> **TASK TO CARRY OUT**:
Your response should consist of the data that follows, repeated in full without alteration.
--- START ---
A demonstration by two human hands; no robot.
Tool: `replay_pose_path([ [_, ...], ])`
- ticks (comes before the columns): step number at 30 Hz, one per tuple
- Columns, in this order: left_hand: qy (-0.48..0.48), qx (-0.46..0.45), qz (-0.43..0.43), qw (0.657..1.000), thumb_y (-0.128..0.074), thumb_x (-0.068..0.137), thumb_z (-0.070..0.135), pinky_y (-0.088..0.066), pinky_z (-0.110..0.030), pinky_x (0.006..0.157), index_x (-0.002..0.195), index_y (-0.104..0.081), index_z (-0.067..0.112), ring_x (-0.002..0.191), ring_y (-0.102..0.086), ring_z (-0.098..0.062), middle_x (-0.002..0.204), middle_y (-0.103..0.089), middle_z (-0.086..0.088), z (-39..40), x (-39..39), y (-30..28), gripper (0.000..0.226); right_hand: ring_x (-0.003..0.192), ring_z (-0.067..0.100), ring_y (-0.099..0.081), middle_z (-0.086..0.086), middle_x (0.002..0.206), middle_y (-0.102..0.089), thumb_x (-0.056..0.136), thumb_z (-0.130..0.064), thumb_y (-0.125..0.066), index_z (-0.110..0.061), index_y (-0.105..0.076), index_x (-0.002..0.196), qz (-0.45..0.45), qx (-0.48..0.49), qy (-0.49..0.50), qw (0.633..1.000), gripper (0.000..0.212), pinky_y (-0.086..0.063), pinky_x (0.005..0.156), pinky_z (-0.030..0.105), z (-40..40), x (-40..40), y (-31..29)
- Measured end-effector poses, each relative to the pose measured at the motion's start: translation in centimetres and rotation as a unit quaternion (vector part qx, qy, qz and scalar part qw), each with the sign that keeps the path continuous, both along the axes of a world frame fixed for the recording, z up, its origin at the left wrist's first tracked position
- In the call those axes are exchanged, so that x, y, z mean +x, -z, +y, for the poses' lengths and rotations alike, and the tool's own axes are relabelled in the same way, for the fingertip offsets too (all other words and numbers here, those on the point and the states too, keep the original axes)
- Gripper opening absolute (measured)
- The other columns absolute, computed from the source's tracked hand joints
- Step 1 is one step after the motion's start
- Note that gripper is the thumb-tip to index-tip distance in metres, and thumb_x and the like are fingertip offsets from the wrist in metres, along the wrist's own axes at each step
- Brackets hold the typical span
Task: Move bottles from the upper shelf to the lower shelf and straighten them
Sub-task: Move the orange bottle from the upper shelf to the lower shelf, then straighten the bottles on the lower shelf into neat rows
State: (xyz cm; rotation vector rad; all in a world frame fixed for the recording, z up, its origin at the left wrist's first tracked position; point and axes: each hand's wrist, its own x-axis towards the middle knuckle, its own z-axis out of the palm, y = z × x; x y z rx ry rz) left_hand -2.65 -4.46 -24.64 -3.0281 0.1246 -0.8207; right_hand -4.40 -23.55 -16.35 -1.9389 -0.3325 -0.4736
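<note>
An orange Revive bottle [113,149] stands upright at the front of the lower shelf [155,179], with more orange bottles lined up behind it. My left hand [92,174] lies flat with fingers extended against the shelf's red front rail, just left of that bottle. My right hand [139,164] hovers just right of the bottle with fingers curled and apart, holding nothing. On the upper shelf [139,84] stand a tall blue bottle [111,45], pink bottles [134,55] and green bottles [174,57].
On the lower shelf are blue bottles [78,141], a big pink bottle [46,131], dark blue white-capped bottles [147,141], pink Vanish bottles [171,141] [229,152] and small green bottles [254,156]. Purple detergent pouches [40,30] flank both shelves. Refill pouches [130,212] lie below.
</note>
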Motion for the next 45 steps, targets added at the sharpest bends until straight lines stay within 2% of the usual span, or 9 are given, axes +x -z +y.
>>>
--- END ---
> **SOLUTION**:
A demonstration by two human hands; no robot.
Tool: `replay_pose_path([ [_, ...], ])`
- ticks (comes before the columns): step number at 30 Hz, one per tuple
- Columns, in this order: left_hand: qy (-0.48..0.48), qx (-0.46..0.45), qz (-0.43..0.43), qw (0.657..1.000), thumb_y (-0.128..0.074), thumb_x (-0.068..0.137), thumb_z (-0.070..0.135), pinky_y (-0.088..0.066), pinky_z (-0.110..0.030), pinky_x (0.006..0.157), index_x (-0.002..0.195), index_y (-0.104..0.081), index_z (-0.067..0.112), ring_x (-0.002..0.191), ring_y (-0.102..0.086), ring_z (-0.098..0.062), middle_x (-0.002..0.204), middle_y (-0.103..0.089), middle_z (-0.086..0.088), z (-39..40), x (-39..39), y (-30..28), gripper (0.000..0.226); right_hand: ring_x (-0.003..0.192), ring_z (-0.067..0.100), ring_y (-0.099..0.081), middle_z (-0.086..0.086), middle_x (0.002..0.206), middle_y (-0.102..0.089), thumb_x (-0.056..0.136), thumb_z (-0.130..0.064), thumb_y (-0.125..0.066), index_z (-0.110..0.061), index_y (-0.105..0.076), index_x (-0.002..0.196), qz (-0.45..0.45), qx (-0.48..0.49), qy (-0.49..0.50), qw (0.633..1.000), gripper (0.000..0.212), pinky_y (-0.086..0.063), pinky_x (0.005..0.156), pinky_z (-0.030..0.105), z (-40..40), x (-40..40), y (-31..29)
- Measured end-effector poses, each relative to the pose measured at the motion's start: translation in centimetres and rotation as a unit quaternion (vector part qx, qy, qz and scalar part qw), each with the sign that keeps the path continuous, both along the axes of a world frame fixed for the recording, z up, its origin at the left wrist's first tracked position
- In the call those axes are exchanged, so that x, y, z mean +x, -z, +y, for the poses' lengths and rotations alike, and the tool's own axes are relabelled in the same way, for the fingertip offsets too (all other words and numbers here, those on the point and the states too, keep the original axes)
- Gripper opening absolute (measured)
- The other columns absolute, computed from the source's tracked hand joints
- Step 1 is one step after the motion's start
- Note that gripper is the thumb-tip to index-tip distance in metres, and thumb_x and the like are fingertip offsets from the wrist in metres, along the wrist's own axes at each step
- Brackets hold the typical span
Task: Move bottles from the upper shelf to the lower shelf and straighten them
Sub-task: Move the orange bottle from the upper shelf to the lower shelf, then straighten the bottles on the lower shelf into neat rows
State: (xyz cm; rotation vector rad; all in a world frame fixed for the recording, z up, its origin at the left wrist's first tracked position; point and axes: each hand's wrist, its own x-axis towards the middle knuckle, its own z-axis out of the palm, y = z × x; x y z rx ry rz) left_hand -2.65 -4.46 -24.64 -3.0281 0.1246 -0.8207; right_hand -4.40 -23.55 -16.35 -1.9389 -0.3325 -0.4736
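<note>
An orange Revive bottle [113,149] stands upright at the front of the lower shelf [155,179], with more orange bottles lined up behind it. My left hand [92,174] lies flat with fingers extended against the shelf's red front rail, just left of that bottle. My right hand [139,164] hovers just right of the bottle with fingers curled and apart, holding nothing. On the upper shelf [139,84] stand a tall blue bottle [111,45], pink bottles [134,55] and green bottles [174,57].
On the lower shelf are blue bottles [78,141], a big pink bottle [46,131], dark blue white-capped bottles [147,141], pink Vanish bottles [171,141] [229,152] and small green bottles [254,156]. Purple detergent pouches [40,30] flank both shelves. Refill pouches [130,212] lie below.
</note>
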Motion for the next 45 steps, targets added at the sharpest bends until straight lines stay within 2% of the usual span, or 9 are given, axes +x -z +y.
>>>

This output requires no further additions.